* What you need to do
The required output is the line with "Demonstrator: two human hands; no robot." plus all lines that follow it to the end of the listing below, written out exactly, with no pictures.

--- Material provided Enclosed Below ---

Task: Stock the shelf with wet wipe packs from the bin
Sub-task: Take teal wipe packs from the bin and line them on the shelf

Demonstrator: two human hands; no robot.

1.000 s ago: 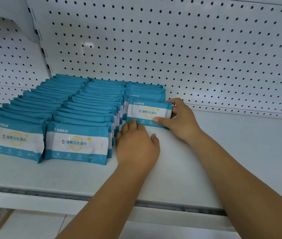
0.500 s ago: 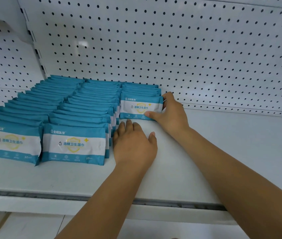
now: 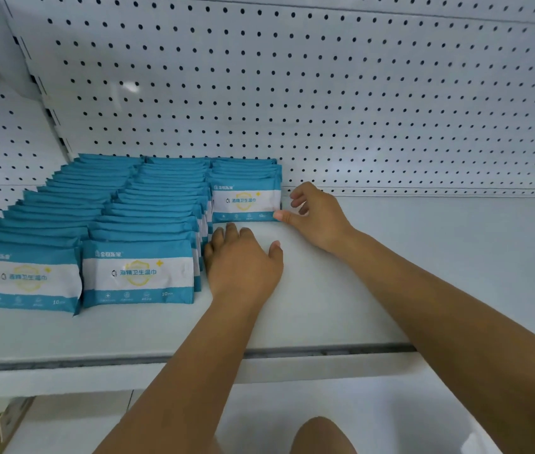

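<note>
Right now three rows of wet wipe packs stand on the white shelf (image 3: pixel 390 290), each pack leaning on the one behind, long axis running left to right. The left row (image 3: pixel 27 276) and the middle row (image 3: pixel 138 273) reach well toward the near edge. The right row (image 3: pixel 246 168) is short and sits far back against the pegboard panel (image 3: pixel 325 93). Its front pack (image 3: pixel 246 201), label facing us, is the one we are dealing with.

Our right hand (image 3: pixel 316 214) lies just right of that pack. The thumb (image 3: pixel 280 216) touches the pack's lower right corner, while the other fingers curl loosely beside its right edge and wrap nothing, so we read this hand as released, not gripping. Our left hand (image 3: pixel 243 260) rests palm down on the bare shelf, fingers relaxed and empty, just near of the front pack and close against the middle row's right side.

We judge this pack placed; the next one must come from the bin, which is out of view. The free slot lies directly near of the front pack, exactly where our left hand rests, so that hand has to clear first. Our right hand is nearer the row's open right side, and a new pack should go in with its long axis left to right.
</note>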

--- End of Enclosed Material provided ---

* Solution for this task
Demonstrator: two human hands; no robot.

1.000 s ago: 
0.500 s ago: 
now: 

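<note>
Right now three rows of wet wipe packs stand on the white shelf (image 3: pixel 390 290), each pack leaning on the one behind, long axis running left to right. The left row (image 3: pixel 27 276) and the middle row (image 3: pixel 138 273) reach well toward the near edge. The right row (image 3: pixel 246 168) is short and sits far back against the pegboard panel (image 3: pixel 325 93). Its front pack (image 3: pixel 246 201), label facing us, is the one we are dealing with.

Our right hand (image 3: pixel 316 214) lies just right of that pack. The thumb (image 3: pixel 280 216) touches the pack's lower right corner, while the other fingers curl loosely beside its right edge and wrap nothing, so we read this hand as released, not gripping. Our left hand (image 3: pixel 243 260) rests palm down on the bare shelf, fingers relaxed and empty, just near of the front pack and close against the middle row's right side.

We judge this pack placed; the next one must come from the bin, which is out of view. The free slot lies directly near of the front pack, exactly where our left hand rests, so that hand has to clear first. Our right hand is nearer the row's open right side, and a new pack should go in with its long axis left to right.
</note>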

The full output has already been given.